Tony (also not 22, sadly)
Tony McSeán
Director of Library Relations
Elsevier
+44 7795 960516
+44 20 7611 4413
-----Original Message-----
From: Chartered Library and Information Professionals
[mailto:[log in to unmask]] On Behalf Of John Briggs
Sent: 07 November 2005 11:57
To: [log in to unmask]
Subject: Re: Tony liberation and Affiliates
Mcsean, Tony (ELS-OXF) wrote:
>
> At the moment, the level of services provided to affiliates (and
> therefore their cost of membership) is very much the same as for
> chartered members.
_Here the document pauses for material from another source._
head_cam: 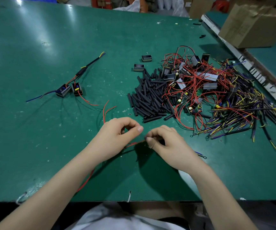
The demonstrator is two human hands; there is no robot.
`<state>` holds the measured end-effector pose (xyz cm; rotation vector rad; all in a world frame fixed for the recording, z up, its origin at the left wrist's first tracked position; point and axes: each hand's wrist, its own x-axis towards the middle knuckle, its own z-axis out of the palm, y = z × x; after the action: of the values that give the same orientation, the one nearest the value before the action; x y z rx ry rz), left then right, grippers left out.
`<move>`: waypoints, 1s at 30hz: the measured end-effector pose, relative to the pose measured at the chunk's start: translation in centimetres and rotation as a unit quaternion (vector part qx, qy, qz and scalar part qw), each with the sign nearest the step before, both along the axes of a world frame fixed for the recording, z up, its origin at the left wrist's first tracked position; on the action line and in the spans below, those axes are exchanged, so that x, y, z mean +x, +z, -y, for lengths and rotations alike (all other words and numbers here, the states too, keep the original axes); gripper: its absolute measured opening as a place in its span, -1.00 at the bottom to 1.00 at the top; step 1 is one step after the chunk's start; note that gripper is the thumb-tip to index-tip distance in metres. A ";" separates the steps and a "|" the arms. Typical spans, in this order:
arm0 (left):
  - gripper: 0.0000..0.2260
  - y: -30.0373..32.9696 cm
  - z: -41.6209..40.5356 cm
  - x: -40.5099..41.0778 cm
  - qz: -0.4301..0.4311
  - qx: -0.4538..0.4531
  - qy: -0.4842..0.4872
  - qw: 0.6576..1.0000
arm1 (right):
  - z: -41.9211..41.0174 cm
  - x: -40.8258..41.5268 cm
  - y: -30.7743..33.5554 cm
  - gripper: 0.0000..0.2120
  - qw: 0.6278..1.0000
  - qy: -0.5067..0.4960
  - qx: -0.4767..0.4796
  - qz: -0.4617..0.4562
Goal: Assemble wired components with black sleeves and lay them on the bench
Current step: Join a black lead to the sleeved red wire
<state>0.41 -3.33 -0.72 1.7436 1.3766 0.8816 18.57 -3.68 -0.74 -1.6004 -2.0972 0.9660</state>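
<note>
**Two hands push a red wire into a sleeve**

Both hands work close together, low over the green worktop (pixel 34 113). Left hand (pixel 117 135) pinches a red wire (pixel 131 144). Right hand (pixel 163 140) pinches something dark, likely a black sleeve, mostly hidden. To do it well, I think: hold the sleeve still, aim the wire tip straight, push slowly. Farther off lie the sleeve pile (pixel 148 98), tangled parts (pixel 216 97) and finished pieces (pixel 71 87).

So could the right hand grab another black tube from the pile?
Probably yes. The pile of black sleeves lies just ahead of the right hand with only bare bench between, but that hand is already pinching a sleeve, so it would have to let go first.
</note>
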 end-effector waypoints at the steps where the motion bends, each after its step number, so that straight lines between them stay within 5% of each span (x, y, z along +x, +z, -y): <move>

This is basically unfair particularly to librarians
> whose salary development has been less fruitful than Guardian Tony's -
> who are effectively subsidising affiliate membership. Hence the price
> hike.
And the reason low-paid chartered members are subsidising affiliates is the
move towards flat-rate subscriptions - the subsidising is no longer being
done by the highly-paid.
> Interestingly in the light of Ian's comments, the big difference
> between affiliate and chartered membership is that only chartered
> members are allowed to vote in Cilip elections. Many people in Cilip
> would like to change this (no taxation without representation etc) but
> the Privy Council, which grants and oversees Royal Charters to the
> rest of us, is very strongly of the opinion that professional bodies
> which certify members by a chartering process must be run by its
> chartered membership and none others. This may change over time, but
> in the views of those in Cilip who have deal with PC matters this
> isn't going to happen any time soon.
The "Privy Council" have no such opinion. You are, of course, quoting the
civil servants in the Privy Council Office, who have a habit of pretending
to knowledge and expertise that they do not possess - I think they just say
(with suave confidence) the first thing that comes into their heads. I can
give a concrete example: the IIS once approached the Privy Council Office
about applying for a Royal Charter, and were told that they do not grant
them to two bodies in the same field. This is, of course, complete nonsense
- they probably just meant that the LA had objected.